→ DIRECTIONS: From the line below that contains "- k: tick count" to the line that contains "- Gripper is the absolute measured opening", repeat every line exactly, both ends included, and nothing else.

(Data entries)
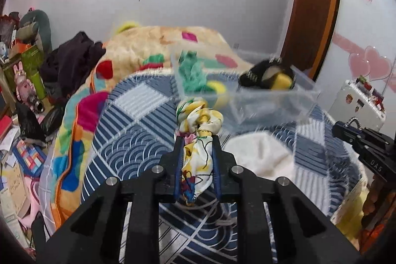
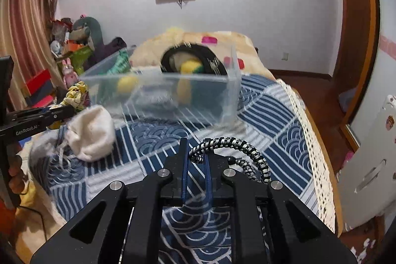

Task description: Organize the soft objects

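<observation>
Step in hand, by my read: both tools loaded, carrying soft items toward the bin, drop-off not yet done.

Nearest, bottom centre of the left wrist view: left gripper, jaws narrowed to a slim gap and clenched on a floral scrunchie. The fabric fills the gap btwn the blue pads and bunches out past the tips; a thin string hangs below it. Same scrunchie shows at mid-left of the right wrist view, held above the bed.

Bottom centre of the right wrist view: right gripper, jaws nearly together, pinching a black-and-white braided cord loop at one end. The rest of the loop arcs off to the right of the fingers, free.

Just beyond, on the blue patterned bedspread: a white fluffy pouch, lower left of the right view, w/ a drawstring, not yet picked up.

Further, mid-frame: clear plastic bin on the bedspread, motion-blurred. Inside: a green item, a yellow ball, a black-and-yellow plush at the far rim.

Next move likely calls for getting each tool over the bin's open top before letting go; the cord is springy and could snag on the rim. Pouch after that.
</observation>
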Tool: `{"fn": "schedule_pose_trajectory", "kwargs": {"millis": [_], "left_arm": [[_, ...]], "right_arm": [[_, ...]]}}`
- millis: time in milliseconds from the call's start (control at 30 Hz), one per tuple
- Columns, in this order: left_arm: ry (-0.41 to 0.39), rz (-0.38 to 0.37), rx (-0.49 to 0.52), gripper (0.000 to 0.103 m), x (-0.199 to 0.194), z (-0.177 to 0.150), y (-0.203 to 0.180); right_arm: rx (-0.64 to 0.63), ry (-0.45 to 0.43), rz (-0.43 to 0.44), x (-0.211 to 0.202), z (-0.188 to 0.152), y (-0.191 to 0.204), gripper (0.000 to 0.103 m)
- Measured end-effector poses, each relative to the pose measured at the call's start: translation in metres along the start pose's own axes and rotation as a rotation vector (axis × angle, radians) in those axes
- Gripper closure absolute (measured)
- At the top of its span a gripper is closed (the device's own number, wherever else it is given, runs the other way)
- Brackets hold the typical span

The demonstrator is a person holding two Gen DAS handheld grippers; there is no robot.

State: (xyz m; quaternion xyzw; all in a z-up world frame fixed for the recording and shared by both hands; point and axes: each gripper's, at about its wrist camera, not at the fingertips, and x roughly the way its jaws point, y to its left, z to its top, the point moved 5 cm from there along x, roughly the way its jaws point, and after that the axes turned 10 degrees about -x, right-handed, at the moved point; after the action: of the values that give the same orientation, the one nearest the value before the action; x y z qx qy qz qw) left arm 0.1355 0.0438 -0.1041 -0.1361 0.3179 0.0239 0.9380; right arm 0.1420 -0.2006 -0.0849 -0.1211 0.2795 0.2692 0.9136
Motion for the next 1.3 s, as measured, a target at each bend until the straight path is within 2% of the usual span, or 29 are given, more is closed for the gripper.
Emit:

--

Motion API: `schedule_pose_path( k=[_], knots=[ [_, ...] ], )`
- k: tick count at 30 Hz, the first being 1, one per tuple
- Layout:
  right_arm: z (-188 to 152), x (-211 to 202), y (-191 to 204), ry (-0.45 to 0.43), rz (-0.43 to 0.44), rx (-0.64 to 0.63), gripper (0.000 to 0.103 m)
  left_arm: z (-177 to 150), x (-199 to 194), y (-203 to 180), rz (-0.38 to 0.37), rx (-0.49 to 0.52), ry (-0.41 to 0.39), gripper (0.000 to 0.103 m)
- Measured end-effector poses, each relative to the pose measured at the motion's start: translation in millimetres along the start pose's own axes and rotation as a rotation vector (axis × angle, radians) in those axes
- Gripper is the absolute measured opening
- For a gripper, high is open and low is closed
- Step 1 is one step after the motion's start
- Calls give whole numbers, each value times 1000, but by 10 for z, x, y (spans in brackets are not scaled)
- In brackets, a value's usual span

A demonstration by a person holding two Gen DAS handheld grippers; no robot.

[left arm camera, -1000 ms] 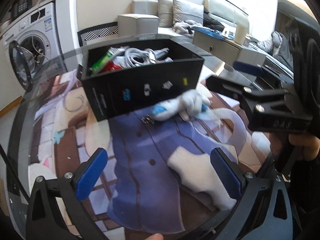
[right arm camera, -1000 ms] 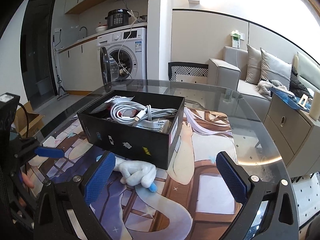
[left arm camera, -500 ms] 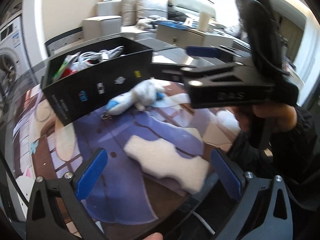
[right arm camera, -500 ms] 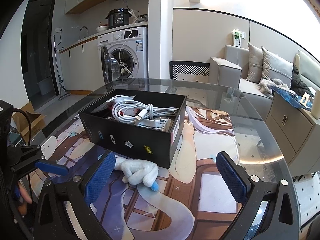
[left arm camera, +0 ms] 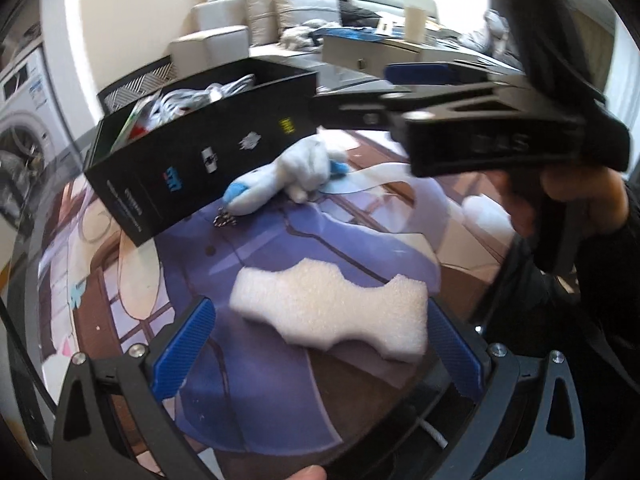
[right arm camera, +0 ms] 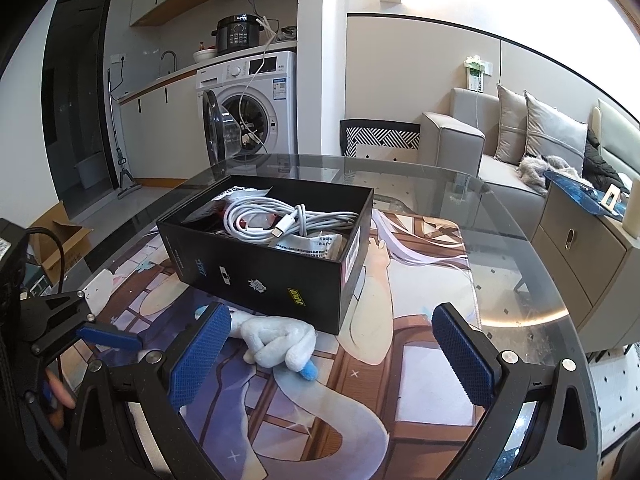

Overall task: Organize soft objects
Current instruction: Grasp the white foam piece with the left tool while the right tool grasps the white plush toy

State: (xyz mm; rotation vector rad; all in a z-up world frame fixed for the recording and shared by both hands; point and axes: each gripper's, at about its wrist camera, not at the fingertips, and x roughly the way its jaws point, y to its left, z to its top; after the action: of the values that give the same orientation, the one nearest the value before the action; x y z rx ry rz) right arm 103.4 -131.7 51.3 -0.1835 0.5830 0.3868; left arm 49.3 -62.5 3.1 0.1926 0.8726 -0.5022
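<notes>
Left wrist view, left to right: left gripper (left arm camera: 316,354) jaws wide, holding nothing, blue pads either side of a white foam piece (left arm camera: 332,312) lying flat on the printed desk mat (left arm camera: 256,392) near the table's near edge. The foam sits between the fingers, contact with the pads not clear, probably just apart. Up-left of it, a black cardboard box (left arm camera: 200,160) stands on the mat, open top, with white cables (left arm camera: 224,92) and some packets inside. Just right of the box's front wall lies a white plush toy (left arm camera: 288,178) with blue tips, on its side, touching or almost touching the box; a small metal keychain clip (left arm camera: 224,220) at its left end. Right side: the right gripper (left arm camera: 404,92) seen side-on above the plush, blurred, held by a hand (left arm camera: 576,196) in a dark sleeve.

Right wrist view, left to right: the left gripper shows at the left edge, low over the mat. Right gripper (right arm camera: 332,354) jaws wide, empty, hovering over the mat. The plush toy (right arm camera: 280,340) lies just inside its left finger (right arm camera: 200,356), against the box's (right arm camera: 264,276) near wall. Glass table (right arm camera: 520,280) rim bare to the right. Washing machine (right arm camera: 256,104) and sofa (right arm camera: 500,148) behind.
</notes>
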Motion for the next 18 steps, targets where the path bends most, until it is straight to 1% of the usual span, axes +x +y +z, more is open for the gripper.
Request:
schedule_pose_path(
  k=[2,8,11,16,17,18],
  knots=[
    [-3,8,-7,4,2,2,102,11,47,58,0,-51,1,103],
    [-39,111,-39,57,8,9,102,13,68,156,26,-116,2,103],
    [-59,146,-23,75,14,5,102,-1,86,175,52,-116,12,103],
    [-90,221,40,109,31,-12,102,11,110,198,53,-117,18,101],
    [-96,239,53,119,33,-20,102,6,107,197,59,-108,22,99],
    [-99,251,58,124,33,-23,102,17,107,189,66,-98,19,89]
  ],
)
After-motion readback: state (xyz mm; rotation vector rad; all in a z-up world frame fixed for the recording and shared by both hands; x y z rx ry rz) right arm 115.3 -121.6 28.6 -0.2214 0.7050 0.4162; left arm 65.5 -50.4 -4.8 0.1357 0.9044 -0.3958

→ EXERCISE OUTPUT:
- k: tick count at 30 Hz, the first being 1, one per tuple
- Layout:
  right_arm: z (-188 to 152), x (-211 to 202), y (-191 to 204), ry (-0.45 to 0.43), rz (-0.43 to 0.44), rx (-0.64 to 0.63), gripper (0.000 to 0.103 m)
  left_arm: z (-177 to 150), x (-199 to 194), y (-203 to 180), rz (-0.38 to 0.37), rx (-0.49 to 0.52), ry (-0.41 to 0.39), gripper (0.000 to 0.103 m)
- Measured end-effector poses, each relative to the pose measured at the motion's start: translation in millimetres along the start pose's own axes and rotation as a rotation vector (axis × angle, radians) in those axes
- Gripper is the absolute measured opening

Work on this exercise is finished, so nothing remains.